The Public Broadcasting Act of 1967, creating the Corporation for Public Broadcasting (CPB), was enacted by Congress to establish an alternative to commercial television to inform, enlighten, and enrich the public and reflect America’s common values and cultural diversity. The Corporation has broad oversight authority over National Public Radio (NPR) and the Public Broadcasting Service (PBS). A significant mandate of the agency is to protect their independence and insulate programming from partisan politics.

Kenneth Tomlinson, chairman of the CPB, one of five Republicans on the nine-person Board, has put a new spin on its role. He wants to correct what he considers a liberal (and anti-Israel) bias in PBS news and public affairs programming.

To that end, without informing the Board, he hired a consultant to monitor Bill Moyers’ show Now for "anti-Bush" and "anti-business" biases, and he promises to monitor Middle East coverage on NPR. However, CPB’s own survey showed that listeners and viewers do not believe the programming is biased. The "balance" has already changed: at CPB’s urging, PBS added two new programs featuring conservative views–Paul Gigot with The Journal Editorial Report, and talk-show commentator Tucker Carlson, who has since left. Additionally, CPB has appointed ombudsmen–one presumably liberal and the other conservative, to "bring balance" to public broadcasting.

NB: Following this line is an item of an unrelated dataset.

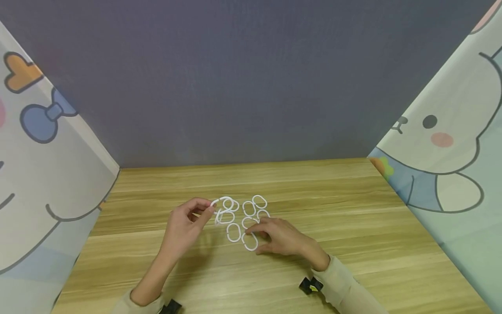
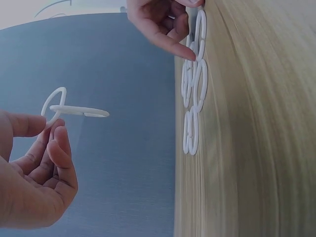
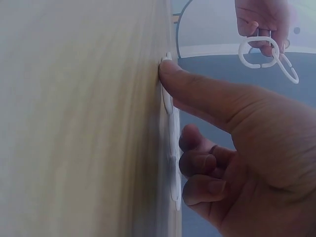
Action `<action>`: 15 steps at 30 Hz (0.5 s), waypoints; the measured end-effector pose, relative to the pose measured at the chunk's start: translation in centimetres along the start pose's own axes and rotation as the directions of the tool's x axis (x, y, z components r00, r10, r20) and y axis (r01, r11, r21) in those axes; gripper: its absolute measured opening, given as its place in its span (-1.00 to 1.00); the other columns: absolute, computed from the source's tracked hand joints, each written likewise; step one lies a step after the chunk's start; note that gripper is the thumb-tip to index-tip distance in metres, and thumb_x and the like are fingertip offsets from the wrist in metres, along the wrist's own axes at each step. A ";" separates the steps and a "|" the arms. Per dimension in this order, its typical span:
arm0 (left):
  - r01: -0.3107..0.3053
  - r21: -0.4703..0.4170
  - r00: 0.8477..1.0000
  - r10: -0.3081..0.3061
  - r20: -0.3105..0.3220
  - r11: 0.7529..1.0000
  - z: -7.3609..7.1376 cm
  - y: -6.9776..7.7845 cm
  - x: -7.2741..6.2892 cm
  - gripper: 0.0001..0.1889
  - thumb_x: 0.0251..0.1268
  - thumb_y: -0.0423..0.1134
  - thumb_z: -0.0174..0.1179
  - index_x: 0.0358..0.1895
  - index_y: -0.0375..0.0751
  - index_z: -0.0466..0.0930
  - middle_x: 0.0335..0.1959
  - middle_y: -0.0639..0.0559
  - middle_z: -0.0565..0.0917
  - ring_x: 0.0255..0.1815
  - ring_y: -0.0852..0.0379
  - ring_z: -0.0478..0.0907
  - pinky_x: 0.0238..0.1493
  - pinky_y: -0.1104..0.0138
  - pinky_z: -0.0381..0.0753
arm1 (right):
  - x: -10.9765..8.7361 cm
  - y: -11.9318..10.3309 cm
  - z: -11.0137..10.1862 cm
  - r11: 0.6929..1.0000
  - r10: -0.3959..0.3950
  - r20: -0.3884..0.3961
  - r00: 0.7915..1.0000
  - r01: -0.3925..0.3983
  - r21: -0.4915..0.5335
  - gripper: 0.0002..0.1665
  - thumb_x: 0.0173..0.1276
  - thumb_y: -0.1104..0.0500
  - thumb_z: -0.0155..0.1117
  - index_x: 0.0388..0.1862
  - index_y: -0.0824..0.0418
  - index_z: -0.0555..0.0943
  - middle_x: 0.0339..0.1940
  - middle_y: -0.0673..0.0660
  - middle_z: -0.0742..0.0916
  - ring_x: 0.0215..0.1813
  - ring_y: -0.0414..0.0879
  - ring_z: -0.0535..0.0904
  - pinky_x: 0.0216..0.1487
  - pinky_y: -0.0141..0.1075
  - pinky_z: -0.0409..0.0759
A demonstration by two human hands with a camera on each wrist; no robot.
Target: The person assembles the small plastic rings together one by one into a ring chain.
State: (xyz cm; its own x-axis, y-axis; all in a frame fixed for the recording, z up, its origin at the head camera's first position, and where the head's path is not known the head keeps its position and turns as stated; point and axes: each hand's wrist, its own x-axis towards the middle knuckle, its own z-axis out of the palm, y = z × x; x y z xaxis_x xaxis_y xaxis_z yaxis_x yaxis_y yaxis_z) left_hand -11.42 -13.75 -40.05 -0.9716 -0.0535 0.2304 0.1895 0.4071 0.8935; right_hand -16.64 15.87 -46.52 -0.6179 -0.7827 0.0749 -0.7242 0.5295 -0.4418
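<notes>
Evidently, the left grip [image 1: 184, 223] pinches linked white rings [image 2: 76, 109] aloft, while the right grip [image 1: 280, 237], loosely parted, touches a flat-lying ring [image 3: 168, 96].

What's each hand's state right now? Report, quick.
Left hand: closed, holding linked white oval plastic-looking rings.
Right hand: open, touching another white oval plastic-looking ring on the wood-grain table.

My chain links [image 2: 74, 109]: smooth plastic
Table [image 1: 337, 205]: wood-grained, smooth
Panel [image 1: 243, 83] at table's far edge: matt
My sleeves [image 1: 338, 281]: matt cloth
</notes>
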 end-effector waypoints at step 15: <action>-0.005 0.022 1.000 0.004 0.013 1.000 0.1 -0.1 -0.1 -0.92 0.56 -0.32 0.41 -0.06 -0.23 0.84 -0.21 0.03 0.83 -0.17 0.15 0.72 -0.16 0.38 0.67 | 0.0 0.2 0.2 1.000 0.001 0.016 1.000 -0.001 -0.005 -0.34 0.26 0.03 0.77 0.35 0.01 0.78 -0.42 -0.16 0.49 -0.36 -0.40 0.29 -0.32 -0.46 0.31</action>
State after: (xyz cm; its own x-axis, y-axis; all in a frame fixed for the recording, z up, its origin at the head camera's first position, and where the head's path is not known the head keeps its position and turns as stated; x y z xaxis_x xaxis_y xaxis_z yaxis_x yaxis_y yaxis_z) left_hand -11.35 -13.66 -40.21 -0.9725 -0.0403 0.2295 0.1908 0.4277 0.8835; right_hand -16.68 15.91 -46.78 -0.6135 -0.7874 0.0597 -0.7252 0.5318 -0.4374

And now Congress wants to cut funding.

In a speech to the National Conference on Media Reform on May 15, Bill Moyers, who has recently retired from Now, called some of the charges by Tomlinson and CPB "disturbing, and even dangerous." Now was created, according to Moyers, at a time when studies of public television found that political discussion on public affairs programs offered "a narrow range of perspectives on current issues…Economic news, for example, was almost entirely refracted through the views of business people, investors and business journalists…Non professional workers, labor representatives, consumer advocates and the general public were rarely heard." Now’s mission was to include a diversity of opinions from all sides of the political spectrum. "That," said Moyers, "created a political backlash…we were telling stories that partisans in power didn’t want told and we were getting it right-not rightwing…I’ve always thought the American eagle needed a left wing and a right wing. The right wing would see to it that economic interests had their legitimate concerns addressed. The left wing would see to it that ordinary people were included in the bargain. And both would keep the great bird on course. But with two right wings or two left wings, it’s no longer an eagle, and it’s going to crash."

Whether it is public affairs programs or kids’ shows like Postcards From Buster that are censored, public broadcasting won’t flourish as a political football. Public broadcasting doesn’t serve the public unless it’s independent.